Söylemeliyim ki, ben bir sanatseverdim, yorumlayıcıydım, ruha dokunan parçaları bulmak ve anlamak benim işimdi lakin, ömrüm boyunca böylesine güzel bir görüntüye tanıklık etmemişti bu gözler, etmeyecekti de. Böylesine nefes kesen bir manzaraya sizinle birlikte bakabilme şansına erişebilmek...Ah, Yüce Tanrım! Ne iyilik etmiştim de bana bu mucizeyi sunmuştu?
Gözlerimi gökyüzünden indirdim ve bakışlarımı bizzat yüzünüzde kenetledim. Hızla geçen ışık hüzmelerinin yansımaları o parlak gözlerinizden öyle net şekilde seyrediliyordu ki... Nefesimi yavaşça aralanan dudaklarımdan bir çırpıda dışarı verdim, kalbim tekliyordu, öyle ki avuç içlerimde hissedebiliyordum bu arsızın yakarışlarını. Gözleriniz benimle buluştu, gülümseyişiniz daha da yayıldı ve ben... ben oracıkta ölüvermeyi diledim. Daha fazlasına gerek yoktu, bu anımın son ve sonsuz olmasını istiyordum.
"Size değeceğini söylemiştim."
Kafamı belli belirsiz salladım, kendimde sizi sesli bir şekilde onaylayabilecek gücü bulamamıştım, kelimelerim de kifayetsizdi zaten. Bakışlarınız manidarlaştı, gülümseyişiniz dudaklarınızda hafif bir tebessüme evrildikten hemen sonra başparmağınız elimin üstünde gezinmeye başladı. Tanrım, dedim, bunu daha fazla kaldıramayacağım.
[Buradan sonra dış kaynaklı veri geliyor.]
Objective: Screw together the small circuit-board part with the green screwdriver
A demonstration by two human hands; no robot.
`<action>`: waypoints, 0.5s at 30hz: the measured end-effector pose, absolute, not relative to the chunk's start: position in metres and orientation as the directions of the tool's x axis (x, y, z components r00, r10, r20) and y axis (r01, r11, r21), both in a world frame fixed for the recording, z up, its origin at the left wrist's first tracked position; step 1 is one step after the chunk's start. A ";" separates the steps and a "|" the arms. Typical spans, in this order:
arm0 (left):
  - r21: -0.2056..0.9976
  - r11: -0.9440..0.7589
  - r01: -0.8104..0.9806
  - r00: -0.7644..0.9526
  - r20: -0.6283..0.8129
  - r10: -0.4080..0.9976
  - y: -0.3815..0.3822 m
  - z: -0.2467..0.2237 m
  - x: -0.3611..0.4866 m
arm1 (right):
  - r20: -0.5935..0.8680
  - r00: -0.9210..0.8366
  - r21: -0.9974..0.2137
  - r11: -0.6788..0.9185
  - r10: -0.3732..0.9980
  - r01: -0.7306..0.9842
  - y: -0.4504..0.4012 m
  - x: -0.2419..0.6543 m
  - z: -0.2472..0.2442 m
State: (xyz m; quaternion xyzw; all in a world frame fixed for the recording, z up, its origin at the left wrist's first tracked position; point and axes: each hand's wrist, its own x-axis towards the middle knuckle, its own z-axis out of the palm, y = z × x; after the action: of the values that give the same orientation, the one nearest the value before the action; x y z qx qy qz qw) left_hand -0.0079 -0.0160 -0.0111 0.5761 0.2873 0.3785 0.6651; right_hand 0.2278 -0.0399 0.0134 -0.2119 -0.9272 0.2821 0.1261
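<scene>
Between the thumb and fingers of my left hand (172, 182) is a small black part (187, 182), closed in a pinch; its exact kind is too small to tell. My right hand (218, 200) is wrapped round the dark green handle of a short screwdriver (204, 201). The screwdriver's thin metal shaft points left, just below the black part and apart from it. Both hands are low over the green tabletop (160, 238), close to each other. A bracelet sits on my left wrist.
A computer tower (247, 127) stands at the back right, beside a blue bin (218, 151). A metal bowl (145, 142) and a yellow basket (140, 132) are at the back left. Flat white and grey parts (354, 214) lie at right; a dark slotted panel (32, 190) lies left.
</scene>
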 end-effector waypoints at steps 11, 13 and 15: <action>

Bedeninizi bana doğru çevirip bir adım daha yaklaştınız, aramızdaki mesafe neredeyse yok denecek kadar aza indirgenmişti. Kaskatı kesilmiştim, bakışlarım gözleriniz ve dudaklarınız arasında mekik dokuyor, bedenim size duyduğum özlem ve açlıkla kavruluyordu ancak yaklaşıp dudaklarınızla kavuşmak şöyle bir kalsın, parmağımın dahi kontrolü artık bende değildi, sözümü bedenime geçiremiyordum.
Bir eliniz sağ yanağıma hafifçe sürtündü, gözlerimi yumdum, artık teslimdim size, bana istediğinizi yapabilirdiniz, gıkım dahi çıkmazdı, razıydım kaderime zira sizin elinizden çıkan bir ölüm dahi bana bahşedilmiş kutsal bir mutluluk demekti. Parmaklarınız yüzümün her santiminde geziniyor, adeta beni ezberlemek istediğinizi, her parçamı bilmek istediğinizi söylüyordu bana. Ah, ben, bana ait değildim artık! Bu ruh, bu beden, her şey size aitti, ölene dek sadece sizin, hatta ölümden sonra bile! O yüzden tek bir saniye dahi ayırmayın gözlerinizi üzerimden, kutsal dokunuşlarınız bu zavallı bedenin her yerinde gezinsin, çorak toprağımda çicekler açtırsın, gidersin size karşı duyulan bu susuzluğumu.
"Öpün beni," diye fısıldadım avucunuzun içine. Öpün beni ve bu kaybolmuş ruhu cennetine kavuşturun.